Derelerin, Tabiatın Manifestosunu Duyun Artık

Bu yazıyı paylaşın

Bir zamanlar derenin kollarında yüzlerce göl vardı. Her köyün, her obanın bir gölü olurdu. Çocukların serinlediği, kadınların çamaşır yıkadığı, balıkların çoğaldığı, değirmenlerin suyunu aldığı… Şimdi soruyoruz: Nerede o göller? Nerede o balıklar? Nerede o değirmenler?

Bugün Çanakçı Deresi can çekişiyor. Suyunu içtiğimiz, kıyısında yürüdüğümüz, türkülerimizi söylediğimiz dere artık bize değil; yabancı sermayeye ipotek edilmiş durumda. Kırk dokuz yıl boyunca bu suyun kaderi başkalarının elinde. Bizim çocuklarımız, torunlarımız ne içecek?

HES’ler, taş ocakları, madenler… Yalnızca suyun debisini değil, toplumun belleğini de kurutuyor.

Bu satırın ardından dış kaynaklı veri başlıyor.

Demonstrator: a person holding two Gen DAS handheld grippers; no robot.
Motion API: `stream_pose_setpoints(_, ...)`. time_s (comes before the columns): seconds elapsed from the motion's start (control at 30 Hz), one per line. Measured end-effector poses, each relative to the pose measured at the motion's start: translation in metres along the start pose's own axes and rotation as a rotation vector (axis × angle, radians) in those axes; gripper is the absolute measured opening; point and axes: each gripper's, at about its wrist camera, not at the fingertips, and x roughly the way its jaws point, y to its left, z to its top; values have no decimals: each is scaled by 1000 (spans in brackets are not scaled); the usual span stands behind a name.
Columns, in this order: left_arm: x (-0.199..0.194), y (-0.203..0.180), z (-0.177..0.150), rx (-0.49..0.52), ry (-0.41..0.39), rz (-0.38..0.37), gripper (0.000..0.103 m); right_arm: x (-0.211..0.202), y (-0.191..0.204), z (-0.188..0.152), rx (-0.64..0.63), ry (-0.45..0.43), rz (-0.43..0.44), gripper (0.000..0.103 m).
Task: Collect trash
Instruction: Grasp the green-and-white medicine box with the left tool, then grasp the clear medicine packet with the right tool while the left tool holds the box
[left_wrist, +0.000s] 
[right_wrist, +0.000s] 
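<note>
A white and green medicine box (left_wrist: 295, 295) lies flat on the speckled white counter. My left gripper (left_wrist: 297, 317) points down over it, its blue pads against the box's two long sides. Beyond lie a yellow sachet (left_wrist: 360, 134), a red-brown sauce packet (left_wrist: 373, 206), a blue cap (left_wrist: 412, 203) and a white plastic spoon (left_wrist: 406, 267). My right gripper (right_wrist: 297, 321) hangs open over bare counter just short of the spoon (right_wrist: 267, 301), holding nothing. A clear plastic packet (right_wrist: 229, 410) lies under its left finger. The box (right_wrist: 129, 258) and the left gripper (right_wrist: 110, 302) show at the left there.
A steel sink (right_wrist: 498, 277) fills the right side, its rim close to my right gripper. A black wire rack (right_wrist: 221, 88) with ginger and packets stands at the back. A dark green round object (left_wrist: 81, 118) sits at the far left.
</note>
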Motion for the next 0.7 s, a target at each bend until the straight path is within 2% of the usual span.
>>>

Vadide bir zamanlar hayat bulan göllerin isimlerini bile yakında kimse hatırlamayacak. Bize bırakılan sadece toz, gürültü ve kirlilik olacak.

Bir zamanlar derelerin şarkısını değirmen taşları tamamlıyordu. Un kokusu, su sesiyle birleşiyordu. Bugün değirmenler sessiz. Çünkü su yok. Çünkü suyun yönü değiştirildi. Çünkü insan, kendi hayat damarını kendi eliyle kesti.

Daha acısı ise şu: Dereye yalnızca sermaye değil, kendi halkı da ihanet ediyor. “Su alır götürür” diyerek çöplerini dereye atanlar… Köyün, kasabanın kanalizasyonunu kontrolsüzce dereye boşaltanlar… Bilmelidir ki her atık, kendi çocuklarının sağlığına, kendi toprağına, kendi geleceğine bırakılmış bir zehirdir.

Dere çöplük değildir. Dere, bir halkın hayat kaynağıdır. Eğer biz suya böyle hoyrat davranmaya devam edersek, hiçbir maden, hiçbir HES olmasa dahi, derelerimizi biz kendi elimizle yok etmiş olacağız.

Sessizlik, umursamazlık ve “bana ne”cilik en büyük ihanettir. Çünkü sessiz kalan, yalnızca doğayı değil; kendi geleceğini, kendi çocuklarını, kendi kültürünü de yok oluşa terk etmiş olur.

Küresel ısınma çağında suyun değerini bilmeyenler, yarın bir bardak su için kan döküleceğini görmezden geliyor. Balıkların nesli kuruyor, göller kuruyor, ormanlar talan ediliyor. Bir kere maden sahası ilan edilen topraklarda bir daha ot bile bitmeyecek. Hastalıklar, kirlilik ve yoksulluk bu yıkımın zorunlu hediyesi olacak.

Biz, Çanakçı Deresi’nin çocukları, torunları, torunlarının torunları için haykırıyoruz:- Göllerimizin adını unutmayın!- Dereyi sahiplenin!- Sessiz kalmayın!

Çünkü bu yalnızca bir çevre mücadelesi değildir. Bu, kültürün, tarihin ve insanlığın onur mücadelesidir. Halk en büyük güçtür. Bu yara siyasetin dar kalıplarına sığmaz. Bu yara, topyekûn tek vücut olup sahip çıkılması gereken derin bir yaradır.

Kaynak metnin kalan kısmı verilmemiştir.